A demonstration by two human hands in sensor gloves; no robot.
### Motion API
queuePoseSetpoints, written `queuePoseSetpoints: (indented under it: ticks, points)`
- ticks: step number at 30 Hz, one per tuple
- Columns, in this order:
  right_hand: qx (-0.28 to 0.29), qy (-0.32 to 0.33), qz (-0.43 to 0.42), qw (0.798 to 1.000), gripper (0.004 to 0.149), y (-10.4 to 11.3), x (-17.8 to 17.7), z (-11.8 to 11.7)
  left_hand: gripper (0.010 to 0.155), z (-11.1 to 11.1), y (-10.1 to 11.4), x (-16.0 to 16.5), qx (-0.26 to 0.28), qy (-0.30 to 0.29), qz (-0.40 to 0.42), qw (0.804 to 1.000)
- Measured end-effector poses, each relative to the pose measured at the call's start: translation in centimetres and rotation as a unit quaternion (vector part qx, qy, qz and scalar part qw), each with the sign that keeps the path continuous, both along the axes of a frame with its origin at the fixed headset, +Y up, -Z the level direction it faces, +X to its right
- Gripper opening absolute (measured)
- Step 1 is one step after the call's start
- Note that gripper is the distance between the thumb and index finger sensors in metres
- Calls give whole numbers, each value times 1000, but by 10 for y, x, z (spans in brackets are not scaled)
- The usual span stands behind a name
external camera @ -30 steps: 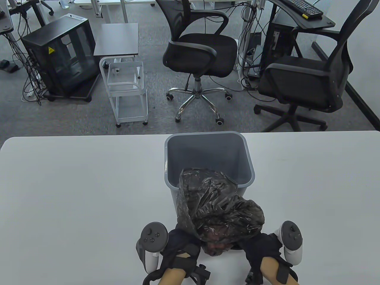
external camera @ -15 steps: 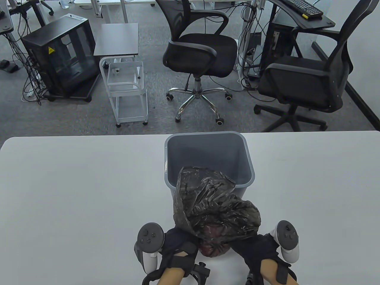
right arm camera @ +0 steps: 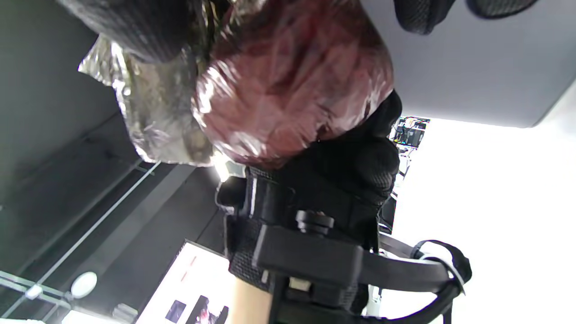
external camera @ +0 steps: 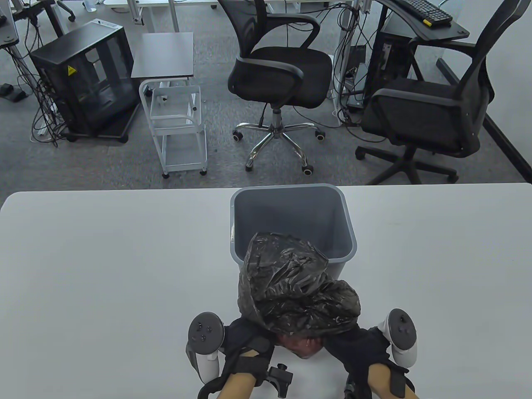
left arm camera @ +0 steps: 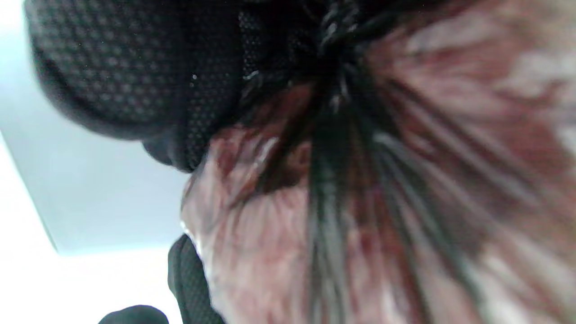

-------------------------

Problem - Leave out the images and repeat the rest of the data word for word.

Exercise output -
A demonstration by two human hands in sensor gloves; no robot.
### Motion API
queuePoseSetpoints, written `queuePoseSetpoints: (indented under it: ticks, points)`
- ticks: step number at 30 Hz, one per tuple
- Columns, in this order:
  right_hand: qx (-0.28 to 0.29), qy (-0.32 to 0.33), qz (-0.43 to 0.42), qw (0.798 to 1.000), gripper (0.004 to 0.149), y (-10.4 to 11.3), x (-17.8 to 17.7), z (-11.8 to 11.7)
  left_hand: gripper (0.010 to 0.155), z (-11.1 to 11.1), y (-10.1 to 11.4), x (-16.0 to 16.5), qx (-0.26 to 0.28), qy (-0.30 to 0.29), qz (-0.40 to 0.42), qw (0.804 to 1.000)
- Measured end-effector poses, each relative to the pose measured at the call's start: translation in centimetres and rotation as a unit quaternion (vector part qx, qy, qz and scalar part qw), each with the sign that keeps the path continuous, both along the axes of a frame with its origin at the fixed headset, +Y up, -Z the level direction it faces, +X to its right
- Gripper opening absolute (measured)
- Step 1 is one step after the call's start
- Note that gripper is the distance between the thumb and index finger sensors in metres
- Calls give whole numbers, each value times 1000, but by 10 for y, x, z (spans in brackets are not scaled)
- The usual span stands behind a name
external camera @ -30 steps: 
external camera @ -15 steps: 
right arm camera @ +0 steps: 
external camera @ +0 steps: 
left arm camera @ +0 steps: 

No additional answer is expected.